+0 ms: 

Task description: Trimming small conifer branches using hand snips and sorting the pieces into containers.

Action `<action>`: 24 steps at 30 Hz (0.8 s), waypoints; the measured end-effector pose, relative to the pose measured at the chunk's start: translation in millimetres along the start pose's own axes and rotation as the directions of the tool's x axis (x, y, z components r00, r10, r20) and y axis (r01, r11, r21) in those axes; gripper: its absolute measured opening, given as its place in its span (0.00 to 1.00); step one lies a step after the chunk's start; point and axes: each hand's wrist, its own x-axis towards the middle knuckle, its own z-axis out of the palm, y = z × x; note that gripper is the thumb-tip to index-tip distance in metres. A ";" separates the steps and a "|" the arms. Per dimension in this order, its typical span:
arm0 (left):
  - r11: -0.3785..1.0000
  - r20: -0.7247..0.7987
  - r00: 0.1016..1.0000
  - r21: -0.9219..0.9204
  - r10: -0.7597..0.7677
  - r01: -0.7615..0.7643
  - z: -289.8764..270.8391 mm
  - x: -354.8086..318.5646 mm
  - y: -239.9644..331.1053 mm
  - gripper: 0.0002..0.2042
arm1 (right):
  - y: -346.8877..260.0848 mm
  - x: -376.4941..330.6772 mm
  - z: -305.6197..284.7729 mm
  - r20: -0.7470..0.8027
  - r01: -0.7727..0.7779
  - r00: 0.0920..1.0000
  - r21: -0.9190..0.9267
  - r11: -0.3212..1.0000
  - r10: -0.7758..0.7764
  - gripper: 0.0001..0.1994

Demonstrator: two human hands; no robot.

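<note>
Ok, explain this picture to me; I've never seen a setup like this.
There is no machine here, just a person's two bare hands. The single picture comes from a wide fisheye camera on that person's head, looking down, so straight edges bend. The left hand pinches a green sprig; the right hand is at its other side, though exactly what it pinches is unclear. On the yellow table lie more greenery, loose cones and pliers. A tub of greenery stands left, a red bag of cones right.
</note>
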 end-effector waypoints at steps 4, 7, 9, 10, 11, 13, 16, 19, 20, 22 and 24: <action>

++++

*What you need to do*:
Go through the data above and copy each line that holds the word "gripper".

*Task solution*:
Action `<action>`: 24 steps at 30 Hz (0.8 s), waypoints; the measured end-effector pose, relative to the pose measured at the chunk's start: translation in millimetres along the start pose's own axes and rotation as the directions of the tool's x axis (x, y, z components r00, r10, r20) and y axis (r01, r11, r21) in those axes; gripper: its absolute measured opening, given as its place in its span (0.00 to 1.00); step one lies a step after the chunk's start; point and axes: each hand's wrist, its own x-axis towards the middle knuckle, its own z-axis out of the palm, y = z × x; note that gripper is the thumb-tip to index-tip distance in metres. A ";" separates the steps and a "|" the arms. Per dimension in this order, its typical span:
  - gripper: 0.0002..0.2042
  - gripper: 0.0001..0.1994

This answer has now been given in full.